REQUIRED WORK
Reproduce the data exactly and drop any pictures it holds.
DATASET CONTENT START
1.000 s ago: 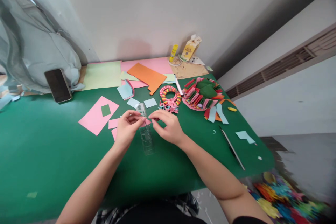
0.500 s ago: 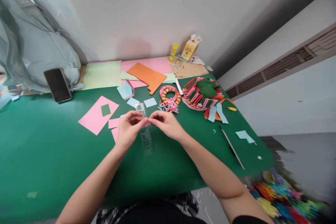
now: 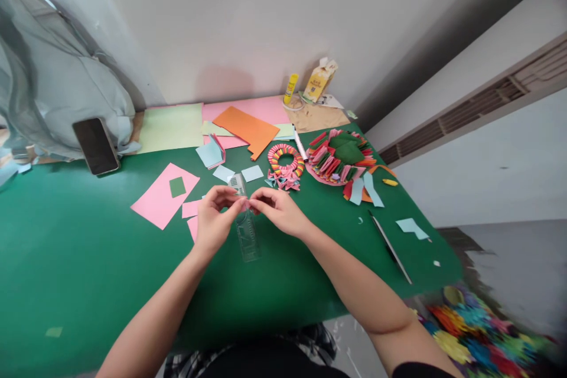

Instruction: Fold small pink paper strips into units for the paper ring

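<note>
Both hands meet over the middle of the desk (image 3: 88,260), a little nearer its front edge than the wall side. The left hand (image 3: 215,218) and the right hand (image 3: 278,211) come together fingertip to fingertip, and pinched between them is a small pink paper piece (image 3: 245,205). It is so little, and so covered by the fingers, that I can only guess its shape: it seems to be a narrow folded bit whose long axis runs left to right, from one hand to the other. Each hand has thumb and forefinger closed on its own end of it; the remaining fingers of the left hand curl loosely, those of the right lie flatter.

The piece sits at the fingertips themselves, held just above the desk, not resting on it. Neither hand is nearer; it is shared evenly between them.

Directly below the pinch lies a clear ruler (image 3: 245,225), its length running from the front edge toward the wall, so it crosses the paper's axis roughly at right angles. Just left of the left hand lie pink paper scraps (image 3: 191,209), and beyond the right hand, toward the wall, a ring of folded coloured paper (image 3: 286,157) with a small heap of folded pieces (image 3: 283,178) beside it.
</note>
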### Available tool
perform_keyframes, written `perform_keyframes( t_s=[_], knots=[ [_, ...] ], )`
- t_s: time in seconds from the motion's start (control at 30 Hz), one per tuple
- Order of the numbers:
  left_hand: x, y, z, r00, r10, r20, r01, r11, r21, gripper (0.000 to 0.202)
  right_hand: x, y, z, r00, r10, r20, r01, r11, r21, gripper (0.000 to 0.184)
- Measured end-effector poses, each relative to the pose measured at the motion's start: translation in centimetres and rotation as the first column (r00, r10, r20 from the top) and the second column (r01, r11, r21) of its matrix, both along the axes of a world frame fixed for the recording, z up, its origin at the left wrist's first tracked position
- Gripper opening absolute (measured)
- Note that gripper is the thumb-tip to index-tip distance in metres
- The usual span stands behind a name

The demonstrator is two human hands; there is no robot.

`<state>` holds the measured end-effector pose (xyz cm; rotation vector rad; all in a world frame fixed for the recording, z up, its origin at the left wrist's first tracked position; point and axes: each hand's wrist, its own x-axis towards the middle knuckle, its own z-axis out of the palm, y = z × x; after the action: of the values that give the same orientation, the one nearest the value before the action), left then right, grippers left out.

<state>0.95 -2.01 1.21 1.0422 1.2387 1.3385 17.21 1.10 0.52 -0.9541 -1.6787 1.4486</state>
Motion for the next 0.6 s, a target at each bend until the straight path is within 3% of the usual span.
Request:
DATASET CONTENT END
YOUR SOLUTION
1.000 s ago: 
0.500 s ago: 
now: 

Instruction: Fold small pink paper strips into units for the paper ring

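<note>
Both hands meet over the middle of the desk (image 3: 88,260), a little nearer its front edge than the wall side. The left hand (image 3: 215,218) and the right hand (image 3: 278,211) come together fingertip to fingertip, and pinched between them is a small pink paper piece (image 3: 245,205). It is so little, and so covered by the fingers, that I can only guess its shape: it seems to be a narrow folded bit whose long axis runs left to right, from one hand to the other. Each hand has thumb and forefinger closed on its own end of it; the remaining fingers of the left hand curl loosely, those of the right lie flatter.

The piece sits at the fingertips themselves, held just above the desk, not resting on it. Neither hand is nearer; it is shared evenly between them.

Directly below the pinch lies a clear ruler (image 3: 245,225), its length running from the front edge toward the wall, so it crosses the paper's axis roughly at right angles. Just left of the left hand lie pink paper scraps (image 3: 191,209), and beyond the right hand, toward the wall, a ring of folded coloured paper (image 3: 286,157) with a small heap of folded pieces (image 3: 283,178) beside it.
</note>
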### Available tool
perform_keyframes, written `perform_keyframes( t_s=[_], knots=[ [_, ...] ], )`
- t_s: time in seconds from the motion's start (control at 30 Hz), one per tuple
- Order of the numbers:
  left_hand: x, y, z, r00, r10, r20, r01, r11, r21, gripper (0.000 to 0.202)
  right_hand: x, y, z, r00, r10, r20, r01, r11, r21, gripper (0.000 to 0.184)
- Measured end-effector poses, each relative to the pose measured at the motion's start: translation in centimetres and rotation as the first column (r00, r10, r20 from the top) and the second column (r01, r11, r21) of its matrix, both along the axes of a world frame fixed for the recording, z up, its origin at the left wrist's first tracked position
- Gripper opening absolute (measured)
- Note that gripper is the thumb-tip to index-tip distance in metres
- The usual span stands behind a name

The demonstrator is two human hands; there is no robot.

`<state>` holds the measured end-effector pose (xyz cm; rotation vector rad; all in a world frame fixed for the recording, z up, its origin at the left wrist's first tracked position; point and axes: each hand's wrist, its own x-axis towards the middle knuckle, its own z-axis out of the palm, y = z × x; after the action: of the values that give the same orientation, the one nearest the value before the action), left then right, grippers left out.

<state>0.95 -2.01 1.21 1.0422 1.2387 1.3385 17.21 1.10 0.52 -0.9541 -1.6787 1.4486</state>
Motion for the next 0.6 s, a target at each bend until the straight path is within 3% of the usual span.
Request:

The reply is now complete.